What you are asked to do
Begin with the line in which "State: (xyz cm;" appears and end with the final line of the entries. Retype each one exactly and add nothing.

(Data entries)
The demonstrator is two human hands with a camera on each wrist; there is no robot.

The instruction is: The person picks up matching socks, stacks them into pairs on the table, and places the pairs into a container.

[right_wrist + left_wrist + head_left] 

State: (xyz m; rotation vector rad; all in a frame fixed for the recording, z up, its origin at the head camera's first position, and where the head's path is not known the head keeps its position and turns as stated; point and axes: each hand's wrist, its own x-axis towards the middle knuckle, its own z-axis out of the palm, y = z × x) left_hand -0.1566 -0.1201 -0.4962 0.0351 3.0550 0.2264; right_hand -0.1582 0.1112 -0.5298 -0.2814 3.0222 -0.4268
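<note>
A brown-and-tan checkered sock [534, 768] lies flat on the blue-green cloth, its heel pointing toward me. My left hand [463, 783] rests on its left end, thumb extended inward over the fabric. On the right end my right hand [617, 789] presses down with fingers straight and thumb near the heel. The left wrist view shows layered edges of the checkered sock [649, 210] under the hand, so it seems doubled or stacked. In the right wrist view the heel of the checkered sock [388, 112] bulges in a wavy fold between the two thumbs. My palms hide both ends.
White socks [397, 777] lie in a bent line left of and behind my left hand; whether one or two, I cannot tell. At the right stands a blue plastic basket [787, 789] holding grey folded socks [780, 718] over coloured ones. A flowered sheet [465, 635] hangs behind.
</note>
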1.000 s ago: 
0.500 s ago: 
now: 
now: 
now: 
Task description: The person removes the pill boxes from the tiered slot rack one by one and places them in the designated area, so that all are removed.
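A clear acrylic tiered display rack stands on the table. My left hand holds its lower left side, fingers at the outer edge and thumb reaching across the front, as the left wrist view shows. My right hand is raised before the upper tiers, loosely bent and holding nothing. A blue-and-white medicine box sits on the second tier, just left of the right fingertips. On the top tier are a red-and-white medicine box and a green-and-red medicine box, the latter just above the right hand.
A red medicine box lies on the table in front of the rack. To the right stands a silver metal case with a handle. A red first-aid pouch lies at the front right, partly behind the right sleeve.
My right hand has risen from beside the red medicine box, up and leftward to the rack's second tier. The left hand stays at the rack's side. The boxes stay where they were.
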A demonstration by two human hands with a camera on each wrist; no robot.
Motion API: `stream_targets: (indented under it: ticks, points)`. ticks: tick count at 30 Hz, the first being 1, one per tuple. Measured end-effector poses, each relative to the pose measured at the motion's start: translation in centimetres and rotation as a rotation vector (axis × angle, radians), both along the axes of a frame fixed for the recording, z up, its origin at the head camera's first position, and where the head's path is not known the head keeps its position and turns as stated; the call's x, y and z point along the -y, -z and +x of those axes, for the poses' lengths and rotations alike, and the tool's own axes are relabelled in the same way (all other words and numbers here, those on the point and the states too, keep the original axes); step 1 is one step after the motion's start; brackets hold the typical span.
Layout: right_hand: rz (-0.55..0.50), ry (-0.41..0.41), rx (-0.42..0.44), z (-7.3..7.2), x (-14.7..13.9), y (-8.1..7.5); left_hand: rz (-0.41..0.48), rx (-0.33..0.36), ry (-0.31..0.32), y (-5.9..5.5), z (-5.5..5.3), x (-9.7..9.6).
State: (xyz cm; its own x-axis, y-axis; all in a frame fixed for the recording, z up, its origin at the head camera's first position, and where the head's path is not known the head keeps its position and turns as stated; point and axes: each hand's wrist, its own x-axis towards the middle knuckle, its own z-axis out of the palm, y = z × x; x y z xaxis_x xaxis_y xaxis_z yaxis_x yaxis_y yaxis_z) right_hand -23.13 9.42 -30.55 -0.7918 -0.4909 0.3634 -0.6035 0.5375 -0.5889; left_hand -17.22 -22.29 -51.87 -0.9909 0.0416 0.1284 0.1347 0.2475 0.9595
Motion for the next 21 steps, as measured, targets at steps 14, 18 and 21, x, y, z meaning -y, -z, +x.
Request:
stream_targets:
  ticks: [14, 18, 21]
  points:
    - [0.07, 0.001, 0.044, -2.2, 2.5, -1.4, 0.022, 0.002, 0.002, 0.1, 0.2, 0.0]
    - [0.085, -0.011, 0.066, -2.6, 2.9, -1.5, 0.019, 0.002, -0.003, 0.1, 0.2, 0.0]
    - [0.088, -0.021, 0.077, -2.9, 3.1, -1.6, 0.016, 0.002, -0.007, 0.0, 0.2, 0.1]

Reply to the task
State: (xyz cm; its own x-axis, y-axis; all in a frame fixed for the recording, z up, its origin at the head camera's first position, and where the head's path is not known the head keeps its position and turns as stated; point and axes: each hand's wrist, its own x-axis towards the middle knuckle, its own z-axis out of the palm, y = z × x; x y z xaxis_x xaxis_y xaxis_z yaxis_x yaxis_y yaxis_z) right_hand -23.13 9.42 -30.55 -0.7918 -0.4909 0.3634 -0.6035 0.5375 -0.5889; left_hand -17.22 -22.29 -51.87 -0.9909 0.0416 0.1284 0.1347 0.2475 0.9595
Motion for the next 21 steps, as measured, targets at steps 14, 18 and 21, x, y, z meaning -y, -z, +x.
Request:
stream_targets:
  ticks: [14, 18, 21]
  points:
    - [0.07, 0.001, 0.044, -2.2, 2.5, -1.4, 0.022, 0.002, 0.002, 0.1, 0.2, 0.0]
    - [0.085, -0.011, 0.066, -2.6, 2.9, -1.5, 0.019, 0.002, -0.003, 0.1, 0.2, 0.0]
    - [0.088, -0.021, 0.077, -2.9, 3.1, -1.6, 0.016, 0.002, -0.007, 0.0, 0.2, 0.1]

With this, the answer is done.